Original poem reprinted online here: "The Colonel" by Carolyn Forché
Originally read: April 13, 2013
More information about the Poet: Carolyn Forché
Another difficult one to analyze because there's so much analysis on this poem. A simple google search brings up meaning a definition to: the prose poem (the poem is in a messed up format here), the images, the impact of lines, the meaning behind the parrot, the meaning behind ears, the movement of the narrative, the domesticity of the beginning, the travesty at the end, the political, the personal, the obscene, and how they fulfill all expectations.
Furthermore, there are interviews with Carolyn Forché about this poem -- the truth behind the poem, the historical representation, and her experience actually being there.
So for me, I think to myself is there any thing to add? Well I did add a lot onto the page and I wrote notes like, "The images get more and more violent and visceral as the poem goes." Well, duh, after rereading the poem the speaker will interpret the images to be violent -- even "On the windows there were grating like those in liquor stores."
And how about this, "Description trying to get away from the poetic devices to buffer. However, the bluntness/realness of the image [bleed through]." Indeed, without poetic devices to worry about the focus of the poem is the content. And the content does stand the test of time (I read this poem too many years ago, and the latest article I read about the poem was August 2013).
So this will be short, but this is what I like to add -- turn back now readers who want to find further meaning, biographies, facts about this poem.
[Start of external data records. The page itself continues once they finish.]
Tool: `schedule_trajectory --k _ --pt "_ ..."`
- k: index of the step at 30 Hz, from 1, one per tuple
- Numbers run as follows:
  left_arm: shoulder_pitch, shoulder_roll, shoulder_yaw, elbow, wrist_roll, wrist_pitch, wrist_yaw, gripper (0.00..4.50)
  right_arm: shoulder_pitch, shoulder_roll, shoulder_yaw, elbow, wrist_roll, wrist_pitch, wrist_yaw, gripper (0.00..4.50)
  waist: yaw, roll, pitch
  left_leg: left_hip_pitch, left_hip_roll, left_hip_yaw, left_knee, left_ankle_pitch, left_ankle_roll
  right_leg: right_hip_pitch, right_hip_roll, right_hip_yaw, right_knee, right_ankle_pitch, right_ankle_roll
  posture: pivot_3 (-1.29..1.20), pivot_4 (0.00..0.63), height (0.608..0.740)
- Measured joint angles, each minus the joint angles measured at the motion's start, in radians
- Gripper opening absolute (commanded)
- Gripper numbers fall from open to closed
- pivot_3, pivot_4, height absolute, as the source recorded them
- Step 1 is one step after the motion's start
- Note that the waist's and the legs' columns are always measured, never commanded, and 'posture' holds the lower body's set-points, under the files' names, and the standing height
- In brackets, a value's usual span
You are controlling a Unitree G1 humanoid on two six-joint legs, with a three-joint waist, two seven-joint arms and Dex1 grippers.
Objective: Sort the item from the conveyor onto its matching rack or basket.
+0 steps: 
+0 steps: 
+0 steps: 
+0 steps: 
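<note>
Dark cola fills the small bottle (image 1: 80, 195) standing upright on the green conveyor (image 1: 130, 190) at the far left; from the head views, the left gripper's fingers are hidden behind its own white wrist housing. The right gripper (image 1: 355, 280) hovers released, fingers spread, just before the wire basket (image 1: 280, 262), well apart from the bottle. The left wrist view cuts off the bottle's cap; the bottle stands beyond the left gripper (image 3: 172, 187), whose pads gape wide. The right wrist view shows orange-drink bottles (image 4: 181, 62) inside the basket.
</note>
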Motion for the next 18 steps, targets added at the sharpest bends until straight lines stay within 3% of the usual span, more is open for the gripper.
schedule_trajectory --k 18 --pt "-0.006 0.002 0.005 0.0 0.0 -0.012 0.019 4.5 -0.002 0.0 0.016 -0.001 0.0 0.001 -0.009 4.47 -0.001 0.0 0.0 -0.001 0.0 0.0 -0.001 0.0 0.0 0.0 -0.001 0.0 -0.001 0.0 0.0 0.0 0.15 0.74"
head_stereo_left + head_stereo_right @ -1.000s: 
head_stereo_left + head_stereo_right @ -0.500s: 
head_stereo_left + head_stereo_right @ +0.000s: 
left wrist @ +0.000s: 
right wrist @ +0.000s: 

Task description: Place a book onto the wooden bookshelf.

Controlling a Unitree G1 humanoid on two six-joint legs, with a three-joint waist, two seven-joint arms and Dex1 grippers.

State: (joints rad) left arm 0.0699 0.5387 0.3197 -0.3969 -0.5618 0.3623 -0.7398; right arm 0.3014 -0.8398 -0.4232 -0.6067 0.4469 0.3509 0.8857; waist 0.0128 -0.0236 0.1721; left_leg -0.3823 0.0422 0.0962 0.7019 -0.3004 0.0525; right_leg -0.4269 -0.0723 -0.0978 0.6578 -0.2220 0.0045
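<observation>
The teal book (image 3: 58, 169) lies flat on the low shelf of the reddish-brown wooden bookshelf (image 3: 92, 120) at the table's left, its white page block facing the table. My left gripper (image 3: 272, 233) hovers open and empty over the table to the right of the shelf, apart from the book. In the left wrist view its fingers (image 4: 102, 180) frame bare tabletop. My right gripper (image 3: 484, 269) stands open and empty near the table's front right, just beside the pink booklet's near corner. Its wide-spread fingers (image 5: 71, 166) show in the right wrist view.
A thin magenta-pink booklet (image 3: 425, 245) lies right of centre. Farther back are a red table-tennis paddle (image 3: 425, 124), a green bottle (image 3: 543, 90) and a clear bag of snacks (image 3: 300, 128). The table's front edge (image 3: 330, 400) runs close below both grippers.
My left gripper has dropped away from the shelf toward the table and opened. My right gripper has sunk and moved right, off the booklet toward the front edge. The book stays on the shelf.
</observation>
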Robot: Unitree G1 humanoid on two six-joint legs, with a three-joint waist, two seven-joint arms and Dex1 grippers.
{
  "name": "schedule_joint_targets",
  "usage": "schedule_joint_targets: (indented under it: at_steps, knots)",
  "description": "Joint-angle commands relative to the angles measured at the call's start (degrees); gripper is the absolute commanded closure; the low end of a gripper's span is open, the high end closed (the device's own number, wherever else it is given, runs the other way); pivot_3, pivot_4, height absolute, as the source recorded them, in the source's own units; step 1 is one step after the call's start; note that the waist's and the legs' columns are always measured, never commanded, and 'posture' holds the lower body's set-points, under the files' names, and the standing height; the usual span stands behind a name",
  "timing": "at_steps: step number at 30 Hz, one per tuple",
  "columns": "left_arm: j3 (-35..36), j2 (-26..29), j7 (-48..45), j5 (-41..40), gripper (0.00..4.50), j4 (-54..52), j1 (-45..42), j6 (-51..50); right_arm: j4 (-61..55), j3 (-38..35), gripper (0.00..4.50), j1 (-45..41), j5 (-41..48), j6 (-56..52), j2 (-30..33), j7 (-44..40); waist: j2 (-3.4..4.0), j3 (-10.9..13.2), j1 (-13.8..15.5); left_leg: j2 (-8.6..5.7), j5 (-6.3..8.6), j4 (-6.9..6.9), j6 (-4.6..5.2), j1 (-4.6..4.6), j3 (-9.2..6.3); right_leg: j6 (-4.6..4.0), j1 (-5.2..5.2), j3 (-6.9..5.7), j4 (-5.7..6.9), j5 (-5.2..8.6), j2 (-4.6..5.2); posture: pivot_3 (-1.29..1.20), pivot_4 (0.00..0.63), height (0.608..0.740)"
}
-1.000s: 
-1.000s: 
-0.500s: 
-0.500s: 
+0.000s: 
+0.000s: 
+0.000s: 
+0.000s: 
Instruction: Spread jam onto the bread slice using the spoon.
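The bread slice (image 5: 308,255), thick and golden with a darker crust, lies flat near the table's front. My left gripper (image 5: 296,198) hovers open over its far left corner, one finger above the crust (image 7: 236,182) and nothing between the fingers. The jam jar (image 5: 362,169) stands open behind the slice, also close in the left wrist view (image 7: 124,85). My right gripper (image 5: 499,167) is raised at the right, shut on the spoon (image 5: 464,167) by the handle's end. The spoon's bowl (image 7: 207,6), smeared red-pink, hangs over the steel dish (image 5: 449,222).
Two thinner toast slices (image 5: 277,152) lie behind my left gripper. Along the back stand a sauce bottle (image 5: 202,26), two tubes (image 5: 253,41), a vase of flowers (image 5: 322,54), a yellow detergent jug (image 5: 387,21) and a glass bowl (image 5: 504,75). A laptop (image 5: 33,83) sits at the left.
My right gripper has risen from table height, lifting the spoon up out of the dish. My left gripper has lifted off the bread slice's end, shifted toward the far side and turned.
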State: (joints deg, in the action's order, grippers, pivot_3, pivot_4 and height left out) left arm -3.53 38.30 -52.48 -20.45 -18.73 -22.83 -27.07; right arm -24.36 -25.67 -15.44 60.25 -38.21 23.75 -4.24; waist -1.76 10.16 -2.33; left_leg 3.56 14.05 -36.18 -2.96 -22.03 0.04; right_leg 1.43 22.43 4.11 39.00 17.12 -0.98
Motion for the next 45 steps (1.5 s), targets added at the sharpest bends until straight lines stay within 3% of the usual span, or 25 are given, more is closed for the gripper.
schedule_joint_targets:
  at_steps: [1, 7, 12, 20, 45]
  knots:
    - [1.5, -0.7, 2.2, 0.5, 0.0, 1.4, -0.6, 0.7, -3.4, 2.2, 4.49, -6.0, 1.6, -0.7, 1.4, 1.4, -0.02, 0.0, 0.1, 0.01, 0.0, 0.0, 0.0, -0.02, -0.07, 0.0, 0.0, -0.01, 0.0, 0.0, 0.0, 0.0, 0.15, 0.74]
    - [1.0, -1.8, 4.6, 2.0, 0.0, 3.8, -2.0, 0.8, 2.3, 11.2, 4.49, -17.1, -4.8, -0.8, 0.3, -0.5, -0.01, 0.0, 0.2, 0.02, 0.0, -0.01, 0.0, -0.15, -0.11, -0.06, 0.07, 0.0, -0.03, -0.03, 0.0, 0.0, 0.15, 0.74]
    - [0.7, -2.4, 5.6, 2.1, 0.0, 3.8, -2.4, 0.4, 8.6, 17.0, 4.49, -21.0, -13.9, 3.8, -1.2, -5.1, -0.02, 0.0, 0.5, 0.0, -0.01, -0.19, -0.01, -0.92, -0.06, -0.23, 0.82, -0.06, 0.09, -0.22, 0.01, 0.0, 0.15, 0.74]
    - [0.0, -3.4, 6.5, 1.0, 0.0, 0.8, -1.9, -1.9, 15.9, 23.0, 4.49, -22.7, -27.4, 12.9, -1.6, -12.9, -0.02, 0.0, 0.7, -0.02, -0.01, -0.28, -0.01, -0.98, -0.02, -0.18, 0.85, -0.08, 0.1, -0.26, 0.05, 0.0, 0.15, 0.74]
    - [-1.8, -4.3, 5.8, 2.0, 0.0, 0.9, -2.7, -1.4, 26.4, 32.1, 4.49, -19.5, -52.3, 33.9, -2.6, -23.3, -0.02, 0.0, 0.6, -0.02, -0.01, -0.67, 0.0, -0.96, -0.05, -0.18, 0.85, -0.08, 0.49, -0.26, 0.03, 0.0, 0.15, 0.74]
It's all there. Right before you.
Yet you have to remember that this is a poem that can be read on it's own and should be. Not for a representation for historical significance, not a technique piece where you have to beat out each image for meaning, and certainly not a piece political proof for today.
Just read the poem, note some things interesting, take a drink, relax, write what you need to, then move on. Enjoy the moment between reading the poem for the first time, then looking up and finding all the answers you need. All of them.